Alors que les membres du gouvernement et le président ne s'y attendaient pas du tout, elle est arrivée à la chancellerie d'Etat pour intervenir au cours de la réunion du cabinet qui s'y tenait.
Laissez-nous achever les pourparlers avec Gazprom et Electricité de Russie et si les accords mis en forme ont besoin d'être ratifiés par le parlement, nous fournirons à l'organe législatif des informations complémentaires, lui a répondu le président géorgien, Edouard Chevardnadze.

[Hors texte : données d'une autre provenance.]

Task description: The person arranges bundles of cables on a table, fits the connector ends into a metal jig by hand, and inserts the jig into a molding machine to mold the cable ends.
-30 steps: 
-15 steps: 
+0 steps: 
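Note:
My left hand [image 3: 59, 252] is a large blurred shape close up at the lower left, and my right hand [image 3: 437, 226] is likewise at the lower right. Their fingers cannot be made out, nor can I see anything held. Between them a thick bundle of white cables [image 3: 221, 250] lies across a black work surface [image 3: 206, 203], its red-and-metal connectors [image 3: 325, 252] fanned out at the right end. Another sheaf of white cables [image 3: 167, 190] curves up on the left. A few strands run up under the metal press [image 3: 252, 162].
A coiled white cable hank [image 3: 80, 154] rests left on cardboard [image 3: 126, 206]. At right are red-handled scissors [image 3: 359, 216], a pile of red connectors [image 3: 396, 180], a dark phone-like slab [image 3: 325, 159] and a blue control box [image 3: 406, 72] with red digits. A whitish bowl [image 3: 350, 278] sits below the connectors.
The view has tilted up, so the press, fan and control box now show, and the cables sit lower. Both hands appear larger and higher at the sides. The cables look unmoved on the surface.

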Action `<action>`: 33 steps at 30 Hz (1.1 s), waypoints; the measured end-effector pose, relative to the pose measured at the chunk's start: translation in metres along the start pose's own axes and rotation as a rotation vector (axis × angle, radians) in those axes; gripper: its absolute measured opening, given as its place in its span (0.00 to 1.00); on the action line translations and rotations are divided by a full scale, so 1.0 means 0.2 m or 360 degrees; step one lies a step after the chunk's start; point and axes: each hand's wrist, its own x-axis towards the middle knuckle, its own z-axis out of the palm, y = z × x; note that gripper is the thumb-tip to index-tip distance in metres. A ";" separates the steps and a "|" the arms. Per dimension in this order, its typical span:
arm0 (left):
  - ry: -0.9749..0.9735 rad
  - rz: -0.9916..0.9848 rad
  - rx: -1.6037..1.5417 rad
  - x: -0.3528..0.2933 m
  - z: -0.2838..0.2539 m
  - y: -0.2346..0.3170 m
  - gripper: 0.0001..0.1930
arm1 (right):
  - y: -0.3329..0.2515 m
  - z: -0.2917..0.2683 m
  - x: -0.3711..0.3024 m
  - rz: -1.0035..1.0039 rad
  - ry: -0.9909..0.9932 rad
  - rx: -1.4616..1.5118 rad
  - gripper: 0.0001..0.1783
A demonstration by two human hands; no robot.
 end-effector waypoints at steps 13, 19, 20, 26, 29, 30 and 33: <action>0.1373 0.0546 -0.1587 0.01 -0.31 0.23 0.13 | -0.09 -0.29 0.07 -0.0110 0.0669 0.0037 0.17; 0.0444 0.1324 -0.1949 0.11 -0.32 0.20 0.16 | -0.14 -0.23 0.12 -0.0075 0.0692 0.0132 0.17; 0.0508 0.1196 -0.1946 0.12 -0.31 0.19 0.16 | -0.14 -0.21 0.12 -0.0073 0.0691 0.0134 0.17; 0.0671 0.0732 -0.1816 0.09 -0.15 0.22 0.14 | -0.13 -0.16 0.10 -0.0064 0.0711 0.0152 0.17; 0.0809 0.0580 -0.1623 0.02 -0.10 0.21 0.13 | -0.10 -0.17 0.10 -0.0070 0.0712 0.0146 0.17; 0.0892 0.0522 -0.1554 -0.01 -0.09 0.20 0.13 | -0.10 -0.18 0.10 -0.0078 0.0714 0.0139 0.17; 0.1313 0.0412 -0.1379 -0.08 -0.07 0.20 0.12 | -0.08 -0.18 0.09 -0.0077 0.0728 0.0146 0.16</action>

Le chef de l'Etat géorgien a invité les parlementaires à envisager toutes les possibilités d'importation de courant et de gaz naturel. L'électricité et le gaz, nous ne pouvons pas les acheter aux Etats-Unis pas plus qu'en Azerbaïdjan, en Arménie ou en Turquie. Pour certaines considérations la Géorgie est dans l'impossibilité d'acheter du gaz à l'Iran, a dit Edouard Chevardnadze.
Selon celui-ci, en matière d'énergie le seul partenaire réel de la Géorgie est la Russie.
Le président géorgien a rendez-vous mercredi en fin de journée avec le président d'Electricité de Russie, Anatoli Tchoubaïs.